Los burros rebuznaron a pleno pulmón cuando me vieron entrar
de ese modo, pero por fortuna lo hacían a menudo sin que
mediara causa alguna. Oídas desde lejos, las voces combinadas
de los tres asnos debían de resultar hermosas.
De lo que vi
en el laboratorio prefiero no hablar. Raimundo se había
convertido en una especie de borrón sanguinolento todo a lo
ancho de la campana. Sobre la camilla descansaban sus restos sin
vísceras, desnudos y enflaquecidos. Su mano derecha sujetaba
aún el mando del extractor.
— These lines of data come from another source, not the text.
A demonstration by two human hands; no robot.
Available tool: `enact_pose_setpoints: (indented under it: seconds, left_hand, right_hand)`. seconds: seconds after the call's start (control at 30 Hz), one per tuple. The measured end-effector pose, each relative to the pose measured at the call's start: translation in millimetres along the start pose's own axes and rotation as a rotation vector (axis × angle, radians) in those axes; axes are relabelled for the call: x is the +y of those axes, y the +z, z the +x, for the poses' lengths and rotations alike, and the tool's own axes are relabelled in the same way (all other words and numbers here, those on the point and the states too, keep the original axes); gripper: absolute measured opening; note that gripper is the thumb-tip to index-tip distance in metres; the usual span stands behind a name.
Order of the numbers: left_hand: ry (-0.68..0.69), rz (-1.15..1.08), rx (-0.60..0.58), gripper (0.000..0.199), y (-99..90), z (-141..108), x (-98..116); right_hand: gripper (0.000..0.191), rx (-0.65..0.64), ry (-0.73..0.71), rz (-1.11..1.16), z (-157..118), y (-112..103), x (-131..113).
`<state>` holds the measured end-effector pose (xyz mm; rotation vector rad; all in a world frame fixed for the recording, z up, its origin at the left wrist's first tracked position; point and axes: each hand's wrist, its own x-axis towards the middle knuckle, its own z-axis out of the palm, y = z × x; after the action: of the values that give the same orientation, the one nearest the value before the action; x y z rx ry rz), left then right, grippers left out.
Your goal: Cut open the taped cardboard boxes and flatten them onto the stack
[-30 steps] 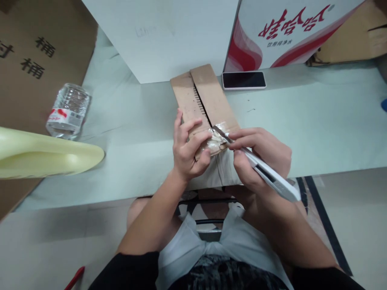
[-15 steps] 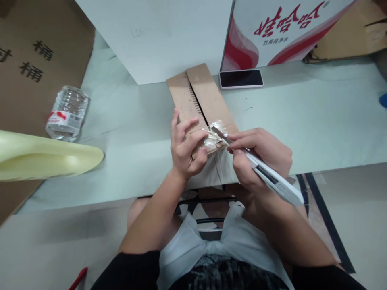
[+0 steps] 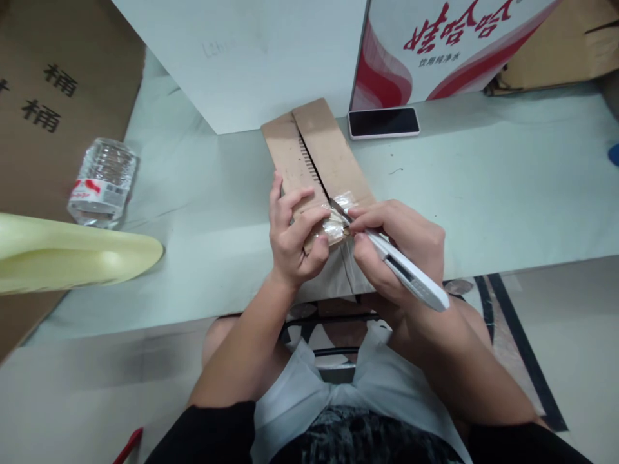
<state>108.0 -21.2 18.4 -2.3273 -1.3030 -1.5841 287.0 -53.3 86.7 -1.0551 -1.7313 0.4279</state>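
A small brown cardboard box (image 3: 334, 149) lies at a slant on the table, with a dark slit between its two top flaps. Crumpled clear tape (image 3: 333, 230) covers its near end. My left hand (image 3: 294, 241) grips the box's near left side, fingers bent over the top and thumb by the tape. In my right hand (image 3: 406, 248) is a white utility knife (image 3: 411, 277), its blade out. The blade's tip is at the slit, just beside the tape and close to my left fingertips. My right palm hides part of the box's near right corner.
Behind the box stand a white carton (image 3: 271, 64) and a red-and-white printed one (image 3: 387, 77), with a phone (image 3: 384, 122) before it. To the left are a water bottle (image 3: 104, 183), a yellow curved object (image 3: 97, 254) and a big brown carton (image 3: 72, 38). The table's front edge is close.
My right hand has moved left with the knife, bringing the blade's tip slightly farther along the slit. My left hand keeps its hold on the box. The view has shifted slightly.
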Motion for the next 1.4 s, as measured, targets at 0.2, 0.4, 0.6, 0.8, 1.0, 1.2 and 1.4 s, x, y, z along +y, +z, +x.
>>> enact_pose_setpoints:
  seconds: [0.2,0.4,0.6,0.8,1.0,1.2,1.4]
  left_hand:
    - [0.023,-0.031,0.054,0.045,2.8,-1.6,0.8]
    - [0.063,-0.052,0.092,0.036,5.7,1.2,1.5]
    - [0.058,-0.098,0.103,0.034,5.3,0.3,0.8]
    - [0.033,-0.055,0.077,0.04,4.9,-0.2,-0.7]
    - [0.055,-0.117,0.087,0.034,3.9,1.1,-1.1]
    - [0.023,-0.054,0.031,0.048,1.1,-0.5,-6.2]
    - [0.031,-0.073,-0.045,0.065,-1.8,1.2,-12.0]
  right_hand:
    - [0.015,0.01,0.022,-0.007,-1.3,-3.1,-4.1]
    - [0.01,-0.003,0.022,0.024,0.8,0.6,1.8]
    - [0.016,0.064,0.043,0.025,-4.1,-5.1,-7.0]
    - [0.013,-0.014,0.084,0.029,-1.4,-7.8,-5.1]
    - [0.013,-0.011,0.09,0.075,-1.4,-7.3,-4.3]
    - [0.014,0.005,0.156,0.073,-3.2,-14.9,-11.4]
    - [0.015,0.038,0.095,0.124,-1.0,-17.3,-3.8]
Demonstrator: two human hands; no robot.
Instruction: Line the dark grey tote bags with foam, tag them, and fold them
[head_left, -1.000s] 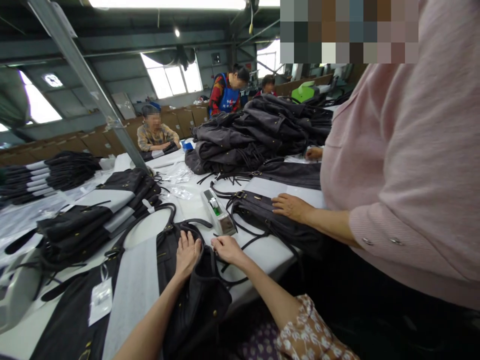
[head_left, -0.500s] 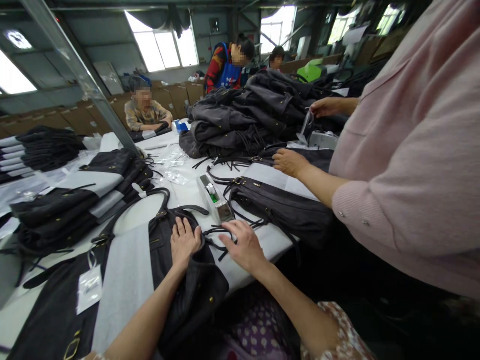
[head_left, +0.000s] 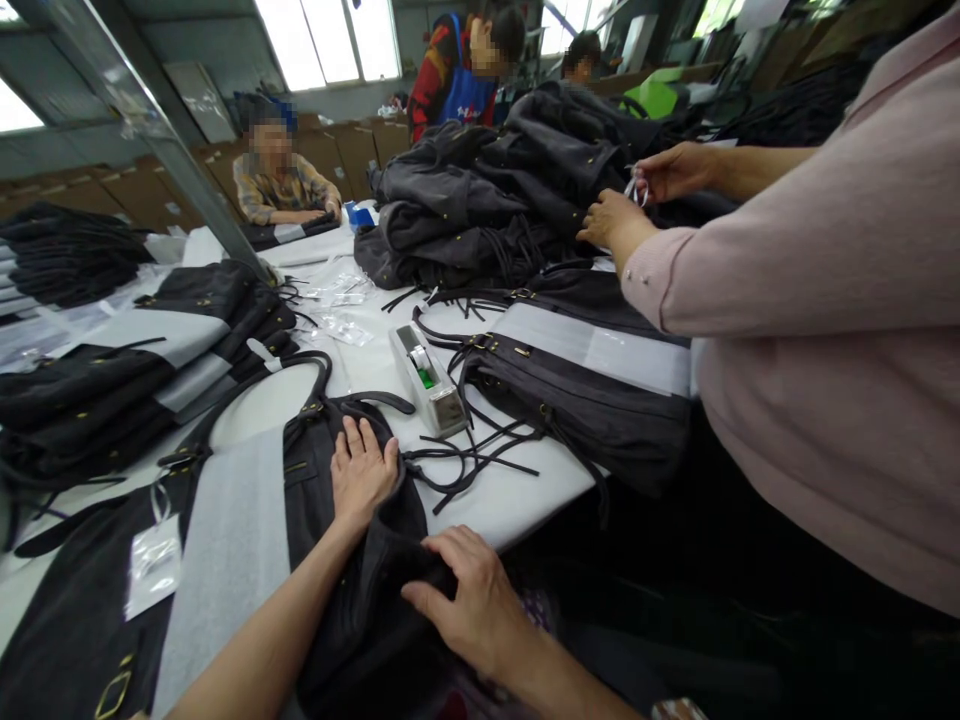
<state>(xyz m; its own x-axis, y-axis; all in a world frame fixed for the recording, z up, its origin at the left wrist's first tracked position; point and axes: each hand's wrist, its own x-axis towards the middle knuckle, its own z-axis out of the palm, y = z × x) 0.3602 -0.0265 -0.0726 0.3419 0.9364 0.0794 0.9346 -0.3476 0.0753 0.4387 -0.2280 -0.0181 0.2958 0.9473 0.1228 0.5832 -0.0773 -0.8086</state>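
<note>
Here, the bag (head_left: 397, 590) lies on the table (head_left: 517, 505), a white band (head_left: 225, 560) across it and a tag (head_left: 154, 567) on its left part. The left hand (head_left: 365, 472) rests flat on the bag, fingers slightly spread. The right hand (head_left: 476, 600) is at the bag's near edge, thumb apart from the fingers; whether it touches, I can't tell. A tape dispenser (head_left: 431, 385) stands just beyond, near another bag (head_left: 585, 415).
</note>
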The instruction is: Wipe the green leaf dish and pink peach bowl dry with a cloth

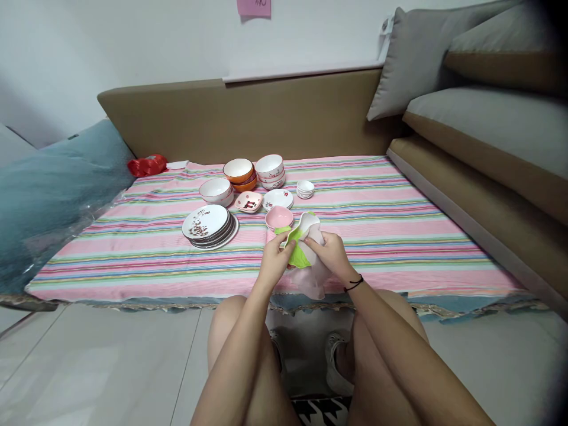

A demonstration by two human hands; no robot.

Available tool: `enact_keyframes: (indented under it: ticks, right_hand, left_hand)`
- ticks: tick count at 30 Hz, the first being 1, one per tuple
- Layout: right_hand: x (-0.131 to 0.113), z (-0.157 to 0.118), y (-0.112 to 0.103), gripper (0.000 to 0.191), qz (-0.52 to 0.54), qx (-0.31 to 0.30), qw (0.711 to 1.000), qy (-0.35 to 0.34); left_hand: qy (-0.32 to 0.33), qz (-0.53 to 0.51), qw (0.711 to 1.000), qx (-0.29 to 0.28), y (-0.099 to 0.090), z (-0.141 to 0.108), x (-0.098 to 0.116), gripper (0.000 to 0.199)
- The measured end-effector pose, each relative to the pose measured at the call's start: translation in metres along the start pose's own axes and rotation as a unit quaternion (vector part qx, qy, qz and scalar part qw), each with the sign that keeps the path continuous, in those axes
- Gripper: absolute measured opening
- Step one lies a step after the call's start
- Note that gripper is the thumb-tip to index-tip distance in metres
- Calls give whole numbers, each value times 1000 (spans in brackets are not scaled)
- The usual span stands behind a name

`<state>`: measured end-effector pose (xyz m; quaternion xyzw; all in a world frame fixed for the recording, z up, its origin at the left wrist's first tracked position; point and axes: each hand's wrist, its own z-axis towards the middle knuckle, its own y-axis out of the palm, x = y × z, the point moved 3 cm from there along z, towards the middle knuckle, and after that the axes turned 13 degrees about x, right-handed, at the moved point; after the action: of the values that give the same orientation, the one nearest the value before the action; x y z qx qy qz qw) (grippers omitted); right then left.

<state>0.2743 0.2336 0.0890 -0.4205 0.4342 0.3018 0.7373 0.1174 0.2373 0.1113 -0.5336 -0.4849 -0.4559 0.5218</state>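
Note:
Low in front of me, my left hand grips a green-and-white piece with a wavy edge, like a leaf-shaped dish. A thin, whitish, see-through sheet hangs from it, and my right hand pinches this sheet against the white side of the piece. Both hands are closed. Just behind my left hand stands a pink bowl, its lower part covered by the green piece. Beyond it lie small white plates with red flowers and a squarish pink patterned dish.
Patterned plates are stacked at left. Behind are white bowls, orange bowls, more white bowls and small white dishes. A red bundle lies far left on the striped cloth; cushions rise at right.

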Motion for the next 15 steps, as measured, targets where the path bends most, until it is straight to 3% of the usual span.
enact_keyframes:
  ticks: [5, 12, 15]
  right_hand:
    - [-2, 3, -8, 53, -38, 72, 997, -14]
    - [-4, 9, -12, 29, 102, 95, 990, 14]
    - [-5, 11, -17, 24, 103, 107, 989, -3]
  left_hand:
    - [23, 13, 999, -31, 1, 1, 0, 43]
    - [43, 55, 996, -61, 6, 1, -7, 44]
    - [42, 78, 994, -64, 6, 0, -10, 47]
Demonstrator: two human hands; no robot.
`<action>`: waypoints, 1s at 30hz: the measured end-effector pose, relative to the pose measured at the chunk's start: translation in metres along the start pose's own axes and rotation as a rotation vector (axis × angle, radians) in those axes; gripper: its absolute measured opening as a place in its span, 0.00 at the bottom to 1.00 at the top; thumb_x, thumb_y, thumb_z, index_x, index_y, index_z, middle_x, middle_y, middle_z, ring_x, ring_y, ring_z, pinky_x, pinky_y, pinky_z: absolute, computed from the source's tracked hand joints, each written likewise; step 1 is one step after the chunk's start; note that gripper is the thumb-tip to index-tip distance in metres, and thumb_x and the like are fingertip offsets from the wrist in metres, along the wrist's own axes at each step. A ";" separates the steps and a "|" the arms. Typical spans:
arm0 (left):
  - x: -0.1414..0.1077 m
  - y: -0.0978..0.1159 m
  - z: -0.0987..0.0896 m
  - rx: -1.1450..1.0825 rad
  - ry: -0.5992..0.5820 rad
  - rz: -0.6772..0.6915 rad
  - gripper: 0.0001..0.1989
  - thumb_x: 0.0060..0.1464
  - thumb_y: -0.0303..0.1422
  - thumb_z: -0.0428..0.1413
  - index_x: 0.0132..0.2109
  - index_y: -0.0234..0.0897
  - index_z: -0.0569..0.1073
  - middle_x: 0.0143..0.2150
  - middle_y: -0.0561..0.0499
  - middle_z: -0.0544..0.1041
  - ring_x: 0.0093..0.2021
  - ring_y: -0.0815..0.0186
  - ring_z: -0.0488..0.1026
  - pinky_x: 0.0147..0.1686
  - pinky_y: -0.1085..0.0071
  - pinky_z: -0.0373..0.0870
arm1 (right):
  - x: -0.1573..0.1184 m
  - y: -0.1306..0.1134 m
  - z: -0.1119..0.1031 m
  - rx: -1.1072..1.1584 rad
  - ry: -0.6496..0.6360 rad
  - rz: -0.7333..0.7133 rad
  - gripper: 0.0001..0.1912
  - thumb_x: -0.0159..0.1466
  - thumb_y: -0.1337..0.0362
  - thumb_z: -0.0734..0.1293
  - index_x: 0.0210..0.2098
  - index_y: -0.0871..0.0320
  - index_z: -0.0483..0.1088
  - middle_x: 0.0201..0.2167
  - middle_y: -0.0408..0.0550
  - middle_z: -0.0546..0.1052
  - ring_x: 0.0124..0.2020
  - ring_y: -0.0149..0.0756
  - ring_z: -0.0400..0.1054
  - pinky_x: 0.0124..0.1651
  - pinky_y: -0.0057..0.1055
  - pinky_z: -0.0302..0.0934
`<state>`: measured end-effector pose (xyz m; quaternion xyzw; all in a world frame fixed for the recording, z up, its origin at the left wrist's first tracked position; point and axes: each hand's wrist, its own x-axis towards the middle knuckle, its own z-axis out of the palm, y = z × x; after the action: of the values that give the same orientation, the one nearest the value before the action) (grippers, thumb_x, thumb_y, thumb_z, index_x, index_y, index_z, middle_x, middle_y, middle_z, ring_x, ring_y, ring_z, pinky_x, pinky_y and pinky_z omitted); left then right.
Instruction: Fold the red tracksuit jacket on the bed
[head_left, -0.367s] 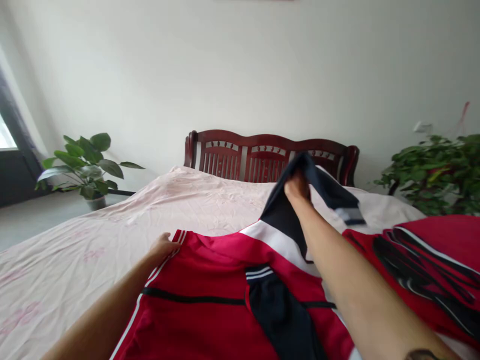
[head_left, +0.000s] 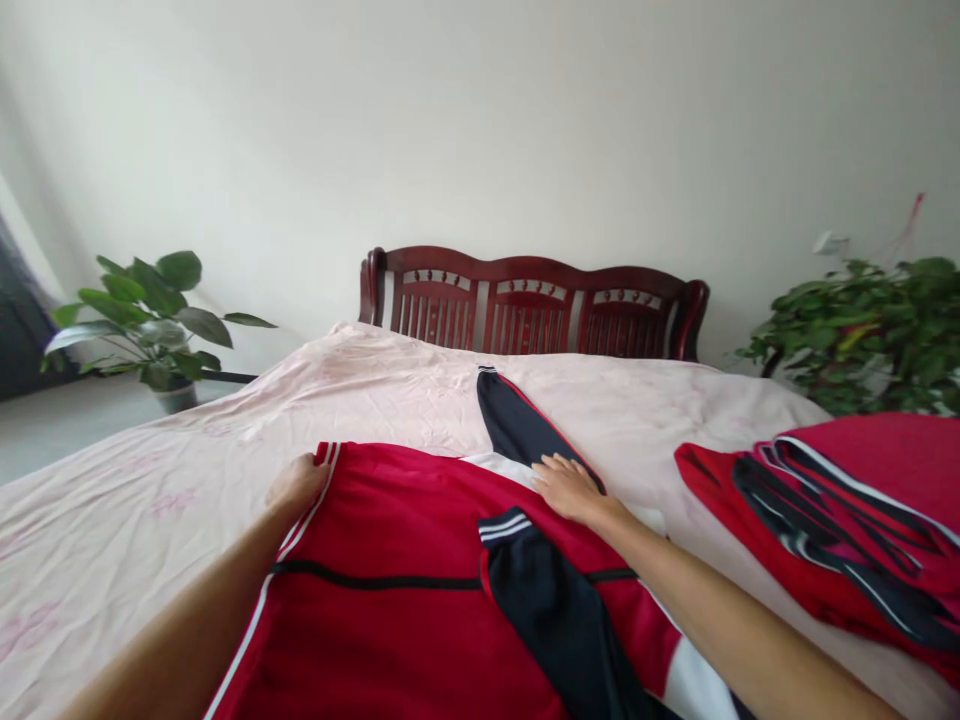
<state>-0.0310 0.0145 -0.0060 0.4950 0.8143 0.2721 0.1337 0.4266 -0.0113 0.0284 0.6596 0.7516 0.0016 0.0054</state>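
A red track jacket [head_left: 390, 520] with white stripes and navy sleeves lies spread on the bed. One navy sleeve [head_left: 514, 422] stretches flat toward the headboard, and the other navy sleeve [head_left: 555, 610] lies folded across the jacket's front. My right hand [head_left: 570, 490] rests flat on the jacket at the base of the outstretched sleeve, holding nothing. At the jacket's far left edge, my left hand [head_left: 298, 485] lies against the white-striped border, its fingers partly out of sight.
The bed has a pale pink sheet [head_left: 150, 500] and a carved dark red wooden headboard [head_left: 532, 300]. A bundled red garment [head_left: 847, 520] lies at the right. Potted green plants stand at the left [head_left: 150, 315] and right [head_left: 862, 335] of the bed.
My right hand has let go of the navy sleeve, which now lies flat on the bed. That hand has dropped onto the jacket, and the view has shifted slightly.
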 end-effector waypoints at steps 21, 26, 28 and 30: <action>-0.162 0.012 -0.012 0.469 -0.060 0.593 0.29 0.62 0.39 0.45 0.67 0.34 0.63 0.70 0.41 0.61 0.71 0.52 0.55 0.67 0.57 0.52 | -0.146 0.030 -0.005 0.219 -0.021 -0.050 0.32 0.67 0.50 0.57 0.67 0.55 0.61 0.68 0.55 0.60 0.69 0.52 0.51 0.68 0.53 0.46; -0.210 -0.043 -0.008 0.489 -0.147 0.643 0.30 0.59 0.44 0.50 0.67 0.45 0.64 0.71 0.48 0.58 0.72 0.50 0.50 0.69 0.47 0.45 | -0.204 0.068 0.028 0.280 0.013 0.020 0.33 0.64 0.50 0.59 0.66 0.55 0.63 0.67 0.55 0.62 0.68 0.52 0.54 0.68 0.50 0.49; -0.219 -0.061 -0.010 0.500 -0.117 0.664 0.29 0.60 0.43 0.49 0.67 0.48 0.62 0.72 0.51 0.55 0.73 0.50 0.47 0.69 0.45 0.43 | -0.217 0.087 0.043 0.339 0.095 0.006 0.34 0.64 0.49 0.59 0.65 0.55 0.63 0.67 0.53 0.62 0.68 0.50 0.55 0.69 0.47 0.50; -0.224 -0.070 -0.012 0.518 -0.079 0.652 0.28 0.61 0.40 0.47 0.68 0.50 0.61 0.72 0.53 0.53 0.73 0.49 0.46 0.69 0.45 0.44 | -0.224 0.100 0.057 0.443 0.194 -0.008 0.32 0.63 0.48 0.59 0.64 0.54 0.66 0.66 0.51 0.64 0.67 0.49 0.57 0.69 0.46 0.51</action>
<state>0.0185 -0.2117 -0.0480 0.7542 0.6508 0.0669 -0.0571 0.5554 -0.2210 -0.0266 0.6385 0.7331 -0.0999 -0.2118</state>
Me tragué mis propios
vómitos y salí a la carrera con el matraz en la mano
por la misma vía por la que había entrado.
* * *
He aquí
todo cuanto estoy dispuesto a revelar de esta historia. Ya sé
que a los oídos de la mayoría aparecerá como
inverosímil y yo como un loco, pero mi desvarío no
excedió los términos de seguirle la corriente a
Raimundo. Por lo demás, cuanto he referido es real, y puedo
mostrar como prueba tanto el extractor, que usé durante un
tiempo, como tres matraces que conservo en casa, en lugar seguro. En
dos de ellos podía leerse el nombre de Platero, en el del
tercero se leía el de Raimundo. Desgraciadamente, con el
tiempo confundí las etiquetas que los identificaban y ya no
puedo distinguir el uno de los otros. Además, hace años
que desistí –si es que alguna vez me lo propuse con la
seriedad suficiente- de buscar el modo de encarnarlos de nuevo. Para
mí es asunto concluido y nada tengo que reprocharme.
Sencillamente, no sé cómo concluir la tarea que me fue
encomendada. Si no sé cómo hacer una cosa, pues no la
hago. Y punto.
Por cierto, en
la segunda ocasión la cecina estaba buenísima.